Data in this exercise —
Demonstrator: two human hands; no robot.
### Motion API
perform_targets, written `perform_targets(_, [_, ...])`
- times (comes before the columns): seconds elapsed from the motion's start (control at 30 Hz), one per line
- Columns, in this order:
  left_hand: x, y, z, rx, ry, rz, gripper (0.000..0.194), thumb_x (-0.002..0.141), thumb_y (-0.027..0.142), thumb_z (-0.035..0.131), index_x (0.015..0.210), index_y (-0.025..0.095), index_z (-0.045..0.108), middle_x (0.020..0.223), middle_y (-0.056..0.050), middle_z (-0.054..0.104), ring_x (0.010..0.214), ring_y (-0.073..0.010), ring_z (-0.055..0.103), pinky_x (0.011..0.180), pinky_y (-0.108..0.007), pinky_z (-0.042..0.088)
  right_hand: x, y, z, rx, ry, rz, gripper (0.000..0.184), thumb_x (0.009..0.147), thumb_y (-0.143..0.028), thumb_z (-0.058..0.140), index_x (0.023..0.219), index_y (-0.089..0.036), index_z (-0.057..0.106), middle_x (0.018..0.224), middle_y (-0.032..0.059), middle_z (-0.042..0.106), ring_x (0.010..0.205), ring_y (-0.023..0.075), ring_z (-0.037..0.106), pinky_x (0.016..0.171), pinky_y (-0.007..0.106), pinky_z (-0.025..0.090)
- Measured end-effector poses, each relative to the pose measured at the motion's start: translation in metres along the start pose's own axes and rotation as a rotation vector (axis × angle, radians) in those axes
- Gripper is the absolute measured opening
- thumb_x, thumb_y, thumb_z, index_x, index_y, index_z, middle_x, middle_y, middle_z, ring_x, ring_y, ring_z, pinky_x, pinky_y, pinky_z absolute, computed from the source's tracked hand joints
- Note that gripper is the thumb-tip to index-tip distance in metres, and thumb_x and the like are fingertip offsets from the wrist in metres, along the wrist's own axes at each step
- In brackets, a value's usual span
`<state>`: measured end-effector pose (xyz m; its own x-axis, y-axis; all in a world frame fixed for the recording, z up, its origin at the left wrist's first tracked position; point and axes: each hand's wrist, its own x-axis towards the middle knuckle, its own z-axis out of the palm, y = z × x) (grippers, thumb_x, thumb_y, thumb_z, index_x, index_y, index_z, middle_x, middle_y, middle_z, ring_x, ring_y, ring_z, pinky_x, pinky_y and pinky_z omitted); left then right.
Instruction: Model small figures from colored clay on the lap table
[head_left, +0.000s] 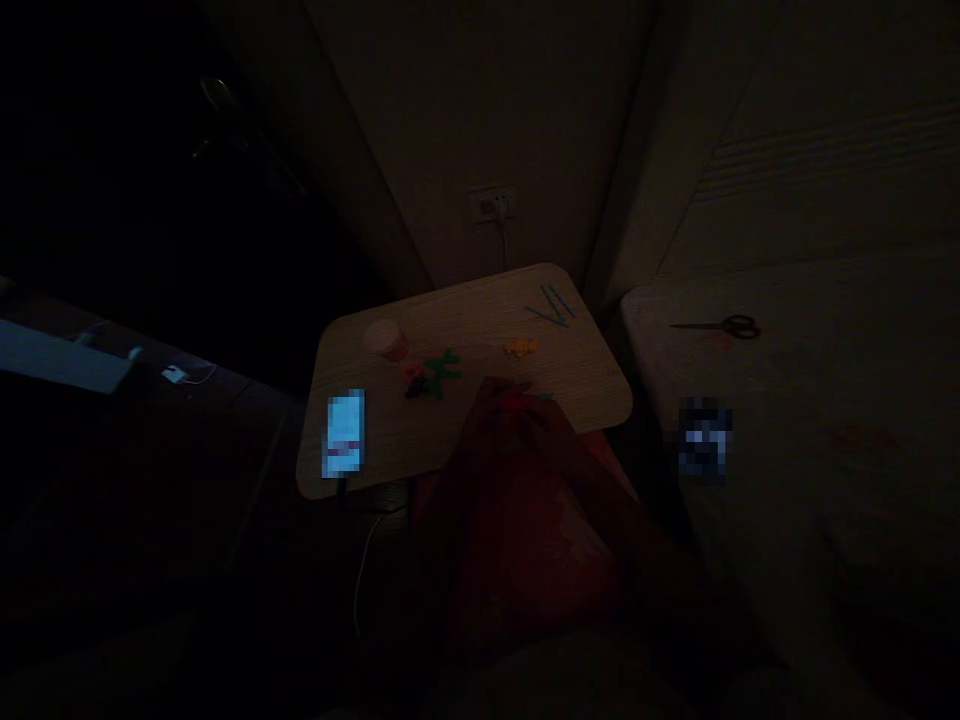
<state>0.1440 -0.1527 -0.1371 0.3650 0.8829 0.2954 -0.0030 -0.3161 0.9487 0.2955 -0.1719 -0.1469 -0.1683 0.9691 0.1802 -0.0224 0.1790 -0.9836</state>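
Note:
The light is very dim. My left hand [484, 410] and my right hand [541, 418] meet at the near edge of a small wooden table [465, 440]. Their fingers are closed around a small red lump [512, 402], mostly hidden between them. Just beyond the fingers lies an orange piece [520, 347]. Green pieces [442, 370] lie to the left of my hands, beside a pink and dark purple cluster [414, 380]. A short bluish-green stick [546, 396] pokes out by my right hand.
A lidded tub [386, 340] stands at the table's back left; a lit phone [344, 432] is at its front left. Several thin sticks [551, 305] lie at the back right. Scissors [724, 326] rest on a pale surface to the right. A wall socket [493, 204] has a plugged-in cable.

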Motion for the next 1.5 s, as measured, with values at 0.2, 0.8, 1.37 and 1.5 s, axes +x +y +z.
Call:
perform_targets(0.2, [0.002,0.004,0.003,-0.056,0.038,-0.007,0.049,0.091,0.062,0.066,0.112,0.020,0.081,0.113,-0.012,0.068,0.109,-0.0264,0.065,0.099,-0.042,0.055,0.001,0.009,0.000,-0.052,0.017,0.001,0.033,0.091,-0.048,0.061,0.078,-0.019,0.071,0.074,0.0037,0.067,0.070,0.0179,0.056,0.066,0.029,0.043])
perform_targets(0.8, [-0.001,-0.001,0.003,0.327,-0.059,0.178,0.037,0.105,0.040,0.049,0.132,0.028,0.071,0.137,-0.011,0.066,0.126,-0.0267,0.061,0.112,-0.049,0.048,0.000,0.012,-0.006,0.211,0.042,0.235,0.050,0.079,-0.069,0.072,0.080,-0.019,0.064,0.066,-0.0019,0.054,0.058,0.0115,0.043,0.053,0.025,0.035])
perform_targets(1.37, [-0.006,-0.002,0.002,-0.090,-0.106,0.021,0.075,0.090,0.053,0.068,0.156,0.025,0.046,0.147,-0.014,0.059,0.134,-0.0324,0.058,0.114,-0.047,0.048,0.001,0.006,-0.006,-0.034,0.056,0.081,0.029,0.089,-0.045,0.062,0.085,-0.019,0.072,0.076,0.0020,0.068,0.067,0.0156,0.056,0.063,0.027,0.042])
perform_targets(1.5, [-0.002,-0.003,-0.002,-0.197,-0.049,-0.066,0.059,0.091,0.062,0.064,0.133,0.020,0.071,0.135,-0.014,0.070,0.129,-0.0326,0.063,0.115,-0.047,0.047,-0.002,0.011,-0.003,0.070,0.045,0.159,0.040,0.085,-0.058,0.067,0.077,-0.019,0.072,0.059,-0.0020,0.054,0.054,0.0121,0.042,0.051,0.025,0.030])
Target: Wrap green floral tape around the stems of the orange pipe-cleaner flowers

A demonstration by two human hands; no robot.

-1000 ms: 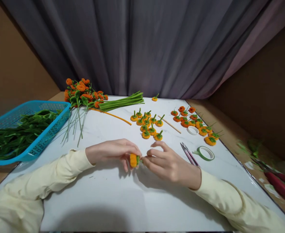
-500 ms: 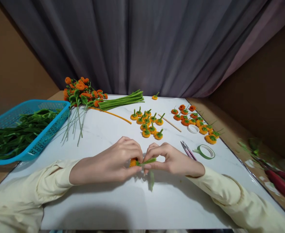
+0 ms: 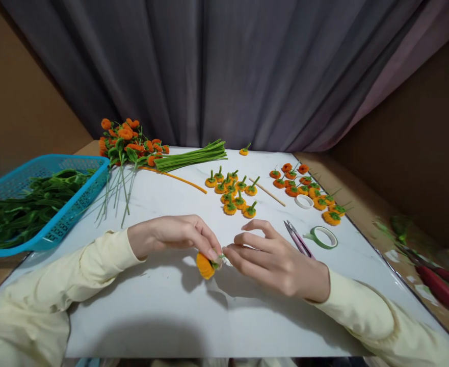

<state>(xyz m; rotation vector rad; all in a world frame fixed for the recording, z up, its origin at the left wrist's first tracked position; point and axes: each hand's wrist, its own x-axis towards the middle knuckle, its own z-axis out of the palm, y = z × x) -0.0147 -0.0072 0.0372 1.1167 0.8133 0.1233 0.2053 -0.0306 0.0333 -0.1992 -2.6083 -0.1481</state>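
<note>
My left hand (image 3: 188, 235) pinches a yellow-orange fuzzy flower head (image 3: 205, 266) at its green base, the bloom tilted toward the lower left. Close against that base is my right hand (image 3: 272, 257). Its lowest fingertip meets the green end of the flower, while the other fingers curve apart above; its thumb is hidden. A small whitish, translucent scrap (image 3: 225, 260) shows between the two hands, perhaps tape. Beyond them stands a group of similar yellow flower heads (image 3: 230, 208) with short green stems. Small scissors (image 3: 298, 239) and a roll of green tape (image 3: 324, 237) lie beside my right hand.
At left is a blue basket (image 3: 69, 211) of green leaves (image 3: 36, 206). Orange flowers (image 3: 127, 133) on stems and green pipe cleaners (image 3: 193, 156) lie behind. More flower heads (image 3: 331, 217), a white ring (image 3: 304, 202) and a thin stick (image 3: 268, 192) are at right. Red-handled cutters (image 3: 438, 285) lie far right.
My left hand has turned and shifted, so the flower head now faces down and toward me. The right-hand fingers have spread and cover the green stem. The hanging tape strip no longer shows.
</note>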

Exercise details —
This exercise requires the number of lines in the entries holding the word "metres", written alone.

Answer section —
2